_What this task involves_: Set down every record below exactly as it stands, leaving out the pictures.

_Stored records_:

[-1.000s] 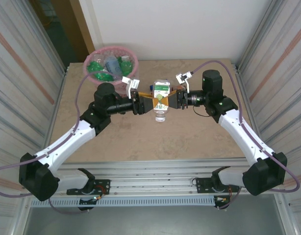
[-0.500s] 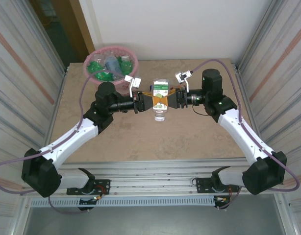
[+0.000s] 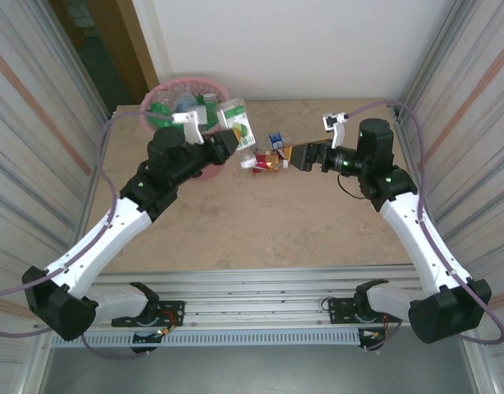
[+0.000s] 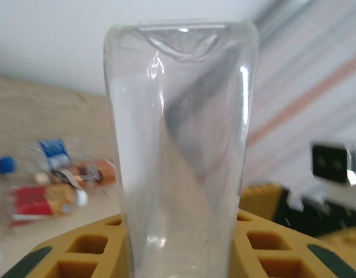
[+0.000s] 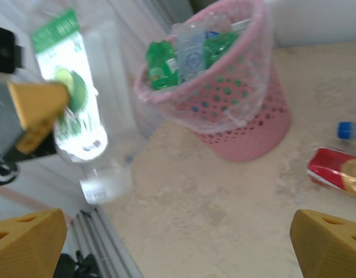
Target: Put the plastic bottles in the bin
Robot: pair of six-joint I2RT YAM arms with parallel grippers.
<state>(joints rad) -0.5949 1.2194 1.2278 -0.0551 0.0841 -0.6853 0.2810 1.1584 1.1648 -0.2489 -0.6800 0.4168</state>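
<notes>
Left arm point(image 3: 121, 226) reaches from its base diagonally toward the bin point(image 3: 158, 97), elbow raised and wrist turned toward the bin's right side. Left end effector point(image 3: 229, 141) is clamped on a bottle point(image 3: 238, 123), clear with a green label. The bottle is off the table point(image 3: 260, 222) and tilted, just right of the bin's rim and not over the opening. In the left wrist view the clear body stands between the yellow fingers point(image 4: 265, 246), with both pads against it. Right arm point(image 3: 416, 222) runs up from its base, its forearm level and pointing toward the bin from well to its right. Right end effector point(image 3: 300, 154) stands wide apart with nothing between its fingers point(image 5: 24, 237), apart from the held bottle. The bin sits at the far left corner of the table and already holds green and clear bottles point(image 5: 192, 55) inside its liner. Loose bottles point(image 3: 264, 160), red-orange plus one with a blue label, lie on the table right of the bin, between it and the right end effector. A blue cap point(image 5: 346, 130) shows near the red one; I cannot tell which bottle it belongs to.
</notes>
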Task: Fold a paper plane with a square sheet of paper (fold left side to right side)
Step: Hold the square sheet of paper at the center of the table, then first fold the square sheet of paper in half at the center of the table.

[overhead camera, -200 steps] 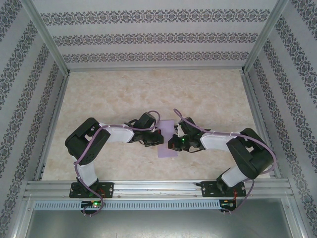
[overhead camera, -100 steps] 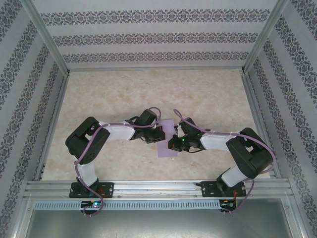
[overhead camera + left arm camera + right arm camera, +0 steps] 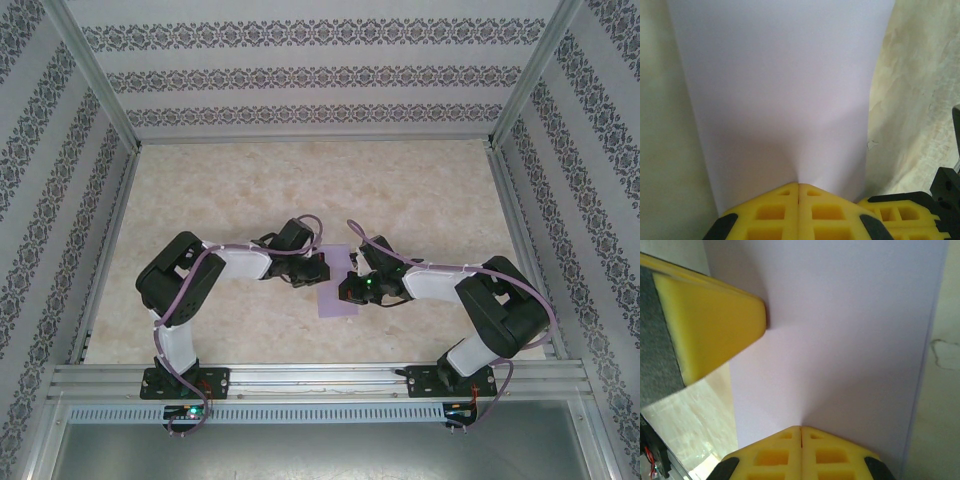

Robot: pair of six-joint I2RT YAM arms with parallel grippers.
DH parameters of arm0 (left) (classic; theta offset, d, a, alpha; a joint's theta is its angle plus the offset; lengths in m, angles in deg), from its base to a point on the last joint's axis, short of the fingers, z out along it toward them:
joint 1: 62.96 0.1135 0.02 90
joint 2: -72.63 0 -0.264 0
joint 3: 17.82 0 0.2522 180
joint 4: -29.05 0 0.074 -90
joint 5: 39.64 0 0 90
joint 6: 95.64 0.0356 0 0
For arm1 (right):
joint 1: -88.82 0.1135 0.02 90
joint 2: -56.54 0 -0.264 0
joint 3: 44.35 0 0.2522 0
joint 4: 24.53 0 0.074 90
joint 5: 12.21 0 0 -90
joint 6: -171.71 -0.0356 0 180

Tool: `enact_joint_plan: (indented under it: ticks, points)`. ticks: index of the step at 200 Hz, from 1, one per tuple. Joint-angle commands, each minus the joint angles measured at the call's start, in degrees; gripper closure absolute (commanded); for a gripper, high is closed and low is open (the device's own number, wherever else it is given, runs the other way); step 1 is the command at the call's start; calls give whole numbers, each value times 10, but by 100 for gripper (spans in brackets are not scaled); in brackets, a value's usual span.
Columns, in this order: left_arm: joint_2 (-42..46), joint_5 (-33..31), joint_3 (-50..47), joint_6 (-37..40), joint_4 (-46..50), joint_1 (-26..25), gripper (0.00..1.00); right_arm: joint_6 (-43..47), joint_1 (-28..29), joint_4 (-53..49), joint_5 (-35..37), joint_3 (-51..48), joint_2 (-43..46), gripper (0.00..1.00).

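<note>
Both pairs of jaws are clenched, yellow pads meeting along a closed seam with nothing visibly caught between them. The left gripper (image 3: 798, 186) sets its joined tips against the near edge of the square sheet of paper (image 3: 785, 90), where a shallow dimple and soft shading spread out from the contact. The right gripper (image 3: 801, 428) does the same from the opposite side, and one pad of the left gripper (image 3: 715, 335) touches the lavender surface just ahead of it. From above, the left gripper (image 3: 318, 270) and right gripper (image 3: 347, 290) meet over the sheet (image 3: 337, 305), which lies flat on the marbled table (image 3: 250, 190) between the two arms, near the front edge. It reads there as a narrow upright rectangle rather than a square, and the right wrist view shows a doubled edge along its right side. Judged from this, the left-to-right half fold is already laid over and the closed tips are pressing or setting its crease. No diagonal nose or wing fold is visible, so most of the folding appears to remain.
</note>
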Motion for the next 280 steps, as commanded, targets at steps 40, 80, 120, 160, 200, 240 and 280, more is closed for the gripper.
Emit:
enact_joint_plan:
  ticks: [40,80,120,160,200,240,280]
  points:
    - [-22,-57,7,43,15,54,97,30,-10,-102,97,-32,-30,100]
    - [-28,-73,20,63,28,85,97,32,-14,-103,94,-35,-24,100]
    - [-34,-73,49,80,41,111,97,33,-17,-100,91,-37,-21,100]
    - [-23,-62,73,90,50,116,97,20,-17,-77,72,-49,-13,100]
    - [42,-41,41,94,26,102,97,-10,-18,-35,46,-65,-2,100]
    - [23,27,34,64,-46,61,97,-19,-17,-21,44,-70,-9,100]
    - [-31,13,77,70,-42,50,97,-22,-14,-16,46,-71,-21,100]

_Solution_:
[-1.000s] 
[-0.500s] 
[+0.000s] 
[+0.000s] 
[+0.000s] 
Target: Put the plastic bottles in the bin
Robot: pair of six-joint I2RT YAM arms with parallel grippers.
<state>(joints rad) -0.5949 1.2194 1.2278 -0.0551 0.0841 -0.6853 0.2810 1.1584 1.1648 -0.2489 -0.6800 0.4168</state>
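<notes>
Left arm point(image 3: 121, 226) reaches from its base diagonally toward the bin point(image 3: 158, 97), elbow raised and wrist turned toward the bin's right side. Left end effector point(image 3: 229, 141) is clamped on a bottle point(image 3: 238, 123), clear with a green label. The bottle is off the table point(image 3: 260, 222) and tilted, just right of the bin's rim and not over the opening. In the left wrist view the clear body stands between the yellow fingers point(image 4: 265, 246), with both pads against it. Right arm point(image 3: 416, 222) runs up from its base, its forearm level and pointing toward the bin from well to its right. Right end effector point(image 3: 300, 154) stands wide apart with nothing between its fingers point(image 5: 24, 237), apart from the held bottle. The bin sits at the far left corner of the table and already holds green and clear bottles point(image 5: 192, 55) inside its liner. Loose bottles point(image 3: 264, 160), red-orange plus one with a blue label, lie on the table right of the bin, between it and the right end effector. A blue cap point(image 5: 346, 130) shows near the red one; I cannot tell which bottle it belongs to.
</notes>
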Task: Fold a paper plane with a square sheet of paper (fold left side to right side)
Step: Hold the square sheet of paper at the center of the table, then first fold the square sheet of paper in half at the center of the table.

[overhead camera, -200 steps] 
[overhead camera, -100 steps] 
[overhead camera + left arm camera + right arm camera, +0 steps] 

Robot: pair of six-joint I2RT YAM arms with parallel grippers.
DH parameters of arm0 (left) (classic; theta offset, d, a, alpha; a joint's theta is its angle plus the offset; lengths in m, angles in deg), from its base to a point on the last joint's axis, short of the fingers, z out along it toward them:
joint 1: 62.96 0.1135 0.02 90
joint 2: -72.63 0 -0.264 0
joint 3: 17.82 0 0.2522 180
joint 4: -29.05 0 0.074 -90
joint 5: 39.64 0 0 90
joint 6: 95.64 0.0356 0 0
For arm1 (right):
joint 1: -88.82 0.1135 0.02 90
joint 2: -56.54 0 -0.264 0
joint 3: 44.35 0 0.2522 0
joint 4: 24.53 0 0.074 90
joint 5: 12.21 0 0 -90
joint 6: -171.71 -0.0356 0 180

Tool: `enact_joint_plan: (indented under it: ticks, points)`. ticks: index of the step at 200 Hz, from 1, one per tuple. Joint-angle commands, each minus the joint angles measured at the call's start, in degrees; gripper closure absolute (commanded); for a gripper, high is closed and low is open (the device's own number, wherever else it is given, runs the other way); step 1 is the command at the call's start; calls give whole numbers, each value times 10, but by 100 for gripper (spans in brackets are not scaled); in brackets, a value's usual span.
Columns, in this order: left_arm: joint_2 (-42..46), joint_5 (-33..31), joint_3 (-50..47), joint_6 (-37..40), joint_4 (-46..50), joint_1 (-26..25), gripper (0.00..1.00); right_arm: joint_6 (-43..47), joint_1 (-28..29), joint_4 (-53..49), joint_5 (-35..37), joint_3 (-51..48), joint_2 (-43..46), gripper (0.00..1.00).

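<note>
Both pairs of jaws are clenched, yellow pads meeting along a closed seam with nothing visibly caught between them. The left gripper (image 3: 798, 186) sets its joined tips against the near edge of the square sheet of paper (image 3: 785, 90), where a shallow dimple and soft shading spread out from the contact. The right gripper (image 3: 801, 428) does the same from the opposite side, and one pad of the left gripper (image 3: 715, 335) touches the lavender surface just ahead of it. From above, the left gripper (image 3: 318, 270) and right gripper (image 3: 347, 290) meet over the sheet (image 3: 337, 305), which lies flat on the marbled table (image 3: 250, 190) between the two arms, near the front edge. It reads there as a narrow upright rectangle rather than a square, and the right wrist view shows a doubled edge along its right side. Judged from this, the left-to-right half fold is already laid over and the closed tips are pressing or setting its crease. No diagonal nose or wing fold is visible, so most of the folding appears to remain.
</note>
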Motion for the next 280 steps, as commanded, targets at steps 40, 80, 120, 160, 200, 240 and 280, more is closed for the gripper.
Emit:
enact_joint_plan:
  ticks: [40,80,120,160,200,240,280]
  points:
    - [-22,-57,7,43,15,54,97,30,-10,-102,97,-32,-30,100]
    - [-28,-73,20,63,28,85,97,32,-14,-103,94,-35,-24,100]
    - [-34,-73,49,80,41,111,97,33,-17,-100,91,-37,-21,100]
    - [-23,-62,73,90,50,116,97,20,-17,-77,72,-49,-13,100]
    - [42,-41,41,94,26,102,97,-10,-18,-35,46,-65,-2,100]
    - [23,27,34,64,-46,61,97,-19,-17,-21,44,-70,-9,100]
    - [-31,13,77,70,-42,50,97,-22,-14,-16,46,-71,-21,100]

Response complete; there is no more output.